Адриан ответил не сразу.
— Я всегда хотел веры, — начал он. — Но никак не хотел верить в такого Бога, в Которого все вокруг меня верили. Мой отец, при всех его несовершенствах, любил и заботился обо мне больше, чем их Бог. — Его голос дрогнул, и Анна прижалась ближе к нему.
— Ты никогда не рассказывал мне про свою семью, отца, — сказала она полушёпотом.
— Ты меня никогда не спрашивала, — отозвался он.
— Винченцо любил рассказывать про своих предков… Хотя на самом деле они и не были его предками.
— Винченцо?

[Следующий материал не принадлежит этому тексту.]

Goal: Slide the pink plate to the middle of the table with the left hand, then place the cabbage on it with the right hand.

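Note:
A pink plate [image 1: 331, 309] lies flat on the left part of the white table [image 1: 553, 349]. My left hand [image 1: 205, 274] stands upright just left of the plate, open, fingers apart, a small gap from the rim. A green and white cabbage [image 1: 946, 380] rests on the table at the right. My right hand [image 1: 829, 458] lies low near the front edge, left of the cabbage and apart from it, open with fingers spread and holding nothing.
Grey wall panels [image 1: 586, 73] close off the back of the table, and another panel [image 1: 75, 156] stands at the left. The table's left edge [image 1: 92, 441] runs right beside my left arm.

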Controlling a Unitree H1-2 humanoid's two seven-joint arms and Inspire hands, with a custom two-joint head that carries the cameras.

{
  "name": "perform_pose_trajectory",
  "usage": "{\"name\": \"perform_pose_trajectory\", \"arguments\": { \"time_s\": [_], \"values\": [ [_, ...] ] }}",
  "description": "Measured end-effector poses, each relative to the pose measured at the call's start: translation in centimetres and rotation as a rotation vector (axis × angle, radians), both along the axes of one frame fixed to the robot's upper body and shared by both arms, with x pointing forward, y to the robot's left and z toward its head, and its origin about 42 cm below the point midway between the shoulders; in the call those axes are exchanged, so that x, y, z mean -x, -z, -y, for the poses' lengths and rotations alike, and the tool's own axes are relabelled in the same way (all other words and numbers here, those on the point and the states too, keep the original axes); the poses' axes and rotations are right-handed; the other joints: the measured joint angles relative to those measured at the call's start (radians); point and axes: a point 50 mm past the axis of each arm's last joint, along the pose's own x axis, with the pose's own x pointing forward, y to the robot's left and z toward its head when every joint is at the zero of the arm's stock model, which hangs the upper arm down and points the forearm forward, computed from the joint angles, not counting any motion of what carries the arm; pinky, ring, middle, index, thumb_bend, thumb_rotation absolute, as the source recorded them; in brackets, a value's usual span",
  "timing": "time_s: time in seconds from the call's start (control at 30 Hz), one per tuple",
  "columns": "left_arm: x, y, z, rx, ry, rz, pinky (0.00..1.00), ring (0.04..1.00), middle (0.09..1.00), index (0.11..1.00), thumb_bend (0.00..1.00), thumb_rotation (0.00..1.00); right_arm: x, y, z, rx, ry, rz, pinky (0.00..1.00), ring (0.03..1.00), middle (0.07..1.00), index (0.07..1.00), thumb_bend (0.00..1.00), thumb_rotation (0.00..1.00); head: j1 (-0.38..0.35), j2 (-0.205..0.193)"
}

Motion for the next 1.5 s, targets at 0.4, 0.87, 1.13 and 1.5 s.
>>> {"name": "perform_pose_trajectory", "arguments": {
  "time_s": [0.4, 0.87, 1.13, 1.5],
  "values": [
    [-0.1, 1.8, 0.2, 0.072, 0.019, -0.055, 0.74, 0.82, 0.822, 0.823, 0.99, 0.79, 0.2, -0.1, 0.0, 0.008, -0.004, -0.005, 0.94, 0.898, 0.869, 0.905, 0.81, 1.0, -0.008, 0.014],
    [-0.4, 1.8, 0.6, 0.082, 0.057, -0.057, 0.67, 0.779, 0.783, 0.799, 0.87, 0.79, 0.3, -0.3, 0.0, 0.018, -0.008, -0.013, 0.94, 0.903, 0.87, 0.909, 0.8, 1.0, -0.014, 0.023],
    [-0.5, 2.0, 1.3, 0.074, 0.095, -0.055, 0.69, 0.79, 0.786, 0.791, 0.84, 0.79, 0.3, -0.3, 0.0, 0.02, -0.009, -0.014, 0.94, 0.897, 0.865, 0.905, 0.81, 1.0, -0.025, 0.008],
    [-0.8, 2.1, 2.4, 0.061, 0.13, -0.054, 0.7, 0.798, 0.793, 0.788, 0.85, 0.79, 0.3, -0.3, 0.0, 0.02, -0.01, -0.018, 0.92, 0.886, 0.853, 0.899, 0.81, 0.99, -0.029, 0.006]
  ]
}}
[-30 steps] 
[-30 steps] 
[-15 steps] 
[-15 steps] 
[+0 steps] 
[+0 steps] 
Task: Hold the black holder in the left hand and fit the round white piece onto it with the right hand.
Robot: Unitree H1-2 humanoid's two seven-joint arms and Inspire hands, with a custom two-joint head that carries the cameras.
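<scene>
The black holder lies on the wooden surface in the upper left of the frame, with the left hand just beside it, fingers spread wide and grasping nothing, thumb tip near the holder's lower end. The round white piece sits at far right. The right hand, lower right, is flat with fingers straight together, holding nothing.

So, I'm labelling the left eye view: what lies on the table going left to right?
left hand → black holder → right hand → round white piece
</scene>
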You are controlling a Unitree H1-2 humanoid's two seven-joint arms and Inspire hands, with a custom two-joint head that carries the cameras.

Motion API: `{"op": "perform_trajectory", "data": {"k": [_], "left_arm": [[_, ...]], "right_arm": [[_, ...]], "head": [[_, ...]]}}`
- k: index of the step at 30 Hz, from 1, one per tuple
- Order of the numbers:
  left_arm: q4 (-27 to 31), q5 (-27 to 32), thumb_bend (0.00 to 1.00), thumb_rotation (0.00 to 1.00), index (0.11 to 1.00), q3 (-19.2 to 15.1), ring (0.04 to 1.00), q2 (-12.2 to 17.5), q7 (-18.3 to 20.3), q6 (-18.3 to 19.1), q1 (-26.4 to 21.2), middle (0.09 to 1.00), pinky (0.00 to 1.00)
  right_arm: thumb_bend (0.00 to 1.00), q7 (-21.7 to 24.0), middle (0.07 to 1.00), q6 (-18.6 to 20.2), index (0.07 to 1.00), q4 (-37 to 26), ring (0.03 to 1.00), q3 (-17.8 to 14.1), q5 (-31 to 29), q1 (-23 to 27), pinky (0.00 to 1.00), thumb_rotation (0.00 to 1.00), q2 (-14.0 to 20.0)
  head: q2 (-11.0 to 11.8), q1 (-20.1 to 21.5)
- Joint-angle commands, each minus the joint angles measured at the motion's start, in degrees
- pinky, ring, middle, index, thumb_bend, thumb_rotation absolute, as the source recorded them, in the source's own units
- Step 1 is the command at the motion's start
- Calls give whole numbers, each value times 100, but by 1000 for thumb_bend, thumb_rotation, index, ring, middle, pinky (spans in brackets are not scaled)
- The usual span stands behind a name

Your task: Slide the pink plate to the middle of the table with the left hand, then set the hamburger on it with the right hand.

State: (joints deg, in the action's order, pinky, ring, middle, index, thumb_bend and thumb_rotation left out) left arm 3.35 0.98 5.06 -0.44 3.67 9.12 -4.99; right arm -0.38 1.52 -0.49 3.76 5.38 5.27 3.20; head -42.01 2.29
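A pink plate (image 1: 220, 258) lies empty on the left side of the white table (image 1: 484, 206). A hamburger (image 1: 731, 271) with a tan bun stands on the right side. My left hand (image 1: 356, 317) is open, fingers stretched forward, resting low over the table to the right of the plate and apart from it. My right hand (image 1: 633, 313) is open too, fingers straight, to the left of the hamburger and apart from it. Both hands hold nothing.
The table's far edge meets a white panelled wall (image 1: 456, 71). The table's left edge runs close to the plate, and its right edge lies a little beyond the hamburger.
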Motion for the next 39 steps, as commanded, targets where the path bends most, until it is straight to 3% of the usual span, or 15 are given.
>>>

Ты имеешь в виду, что он — подкидыш?
— Значит, тебе известен этот маленький секрет, — грустно улыбнулась она.
— В конце концов, он мой родственник, — отозвался Адриан. — Ты любишь его?
— Люблю? — задумчиво повторила она. — Он… он притягивает меня к себе, болезненно притягивал…
— А тебе не показалось странным… — он не закончил свою мысль, и его слова словно зависли, спрятались в окружающей их темноте.
— Что? — Анна как будто почувствовала опасность.
— Хранитель, — осторожно сказал Адриан, негромко, будто боясь, что человек в чёрном и вправду как-то услышит своё имя. — Тебе он никого не напомнил?
Она вздрогнула.
— Что ты? — спросил Адриан, обнимая её. — Ты как будто чего-то испугалась?
— Винченцо, — прошептала она. — Ты хочешь сказать, что Винченцо и… тот страшный человек, они…
— Они, безусловно, родственно связаны, — закончил за неё Адриан.
— Ты что-то знаешь об этом? — прошептала Анна.
— Мне кажется, что я теперь знаю, кто его мать.
— И кто же это? — взволнованно спросила Анна. Ей самой показалось странным, что её ещё может что-то в этом мире беспокоить. Ведь она никогда не увидит уже ни Винченцо, ни его мать, кем бы она ни была. И все же её это почему-то трогало, беспокоило. Как будто жизнь её не заканчивалась вот-вот, и из этой всепоглощающей темноты можно было выбраться. Но с каждым часом, с каждой минутой неизбежность становилась болезненно очевидней.
— Похоже, что сам Винченцо действительно не знает, кем приходится ему баронесса, — осторожно сказал Адриан.
— Баронесса? Баронесса — его мать?
Адриан ничего не сказал, но тишина безошибочно дала Анне понять, что он в это верит.
— Но как это может быть? — не верилось ей.
— Не знаю, — задумчиво сказал он. — Но я видел баронессу не раз, и теперь почти уверен, что Винченцо — её родной сын. Мне всегда почему-то так казалось — настолько они похожи. Я даже задумывался над тем, сколь сильно воспитание и пример влияют на человека. Но не до такой же степени.